- 18 Jan 2017 08:49
#14764638
It may be true for Icelanders according to this study:
Actual study: http://www.pnas.org/content/early/2017/01/10/1612113114
The second to last paragraph is somewhat disconcerting. We tend to assume that it is the long time spent in education that is the culprit for getting less children, but apparently the effect exists - at least in this study - even without a long education.
Study shows that genetics play an important role in the attainment of education and number of offspring
A team of researchers with members from Iceland, the U.K. and the Netherlands has found a genetic factor that plays a role in how much education a person might attain over their lifetime and that the factor is becoming less common. In their paper published in Proceedings of the National Academy of Sciences, the team describes how they analyzed genomic information in a national database in Iceland and what it showed.

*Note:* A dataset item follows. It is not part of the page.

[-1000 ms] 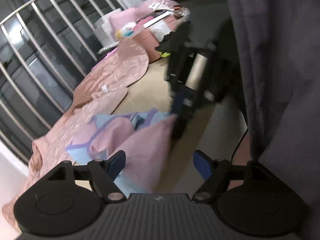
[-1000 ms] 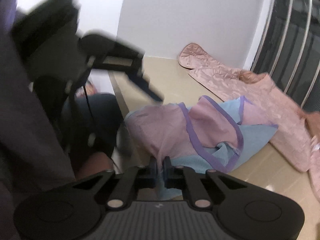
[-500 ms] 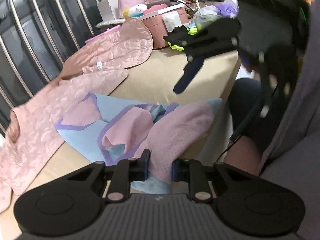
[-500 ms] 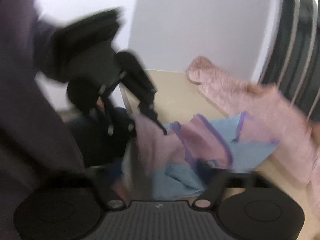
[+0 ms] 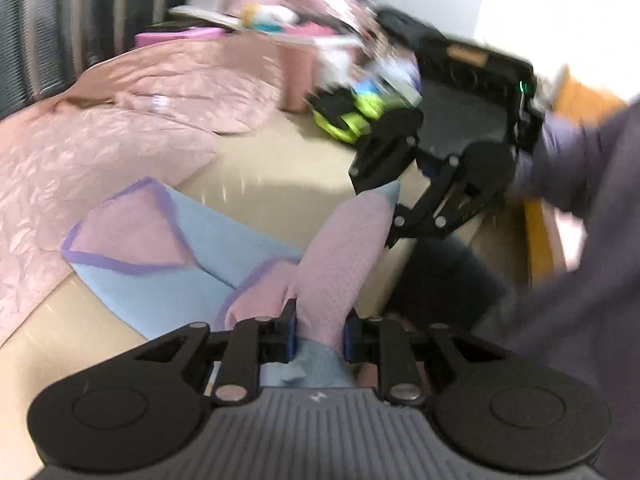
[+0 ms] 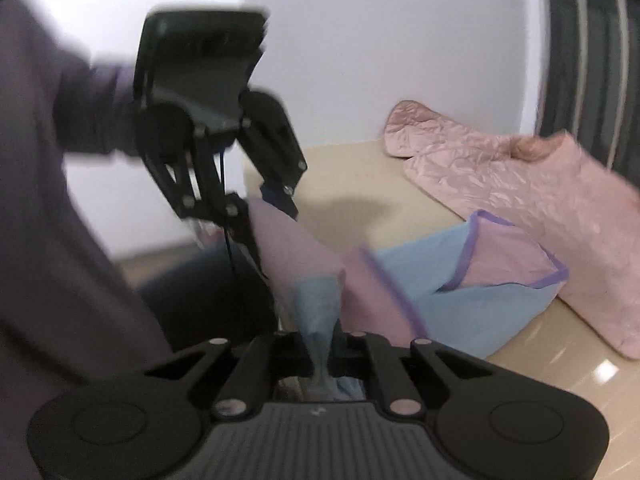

Prior efforts have demonstrated that the more education a person has, the fewer offspring they are likely to produce. This has caused some concern among social scientists, as it suggests that we as a species might be evolving to become less intelligent beings. In this new effort, the researchers sought to determine if there might be a way to see this process at work.
To learn more, the team accessed the deCODE genetics genealogical database that the government of Iceland has been assembling—it holds both genetic and educational information for hundreds of thousands of people living in Iceland going back over a century. The researchers used data for the years 1910 to 1975 to find patterns between the number of children people had compared to how much education they had. They then compared their results genetically and found that there was a genetic factor related to a likelihood of attending school longer. They next compared that factor with the number of children people had and found that those people with a genetic propensity toward more schooling tended to have fewer children. What's more, they also found that the genetic factor had become less common over time, which meant that fewer people had a genetic tendency to attend higher education, which, they note, makes sense, because they as a group have fewer offspring.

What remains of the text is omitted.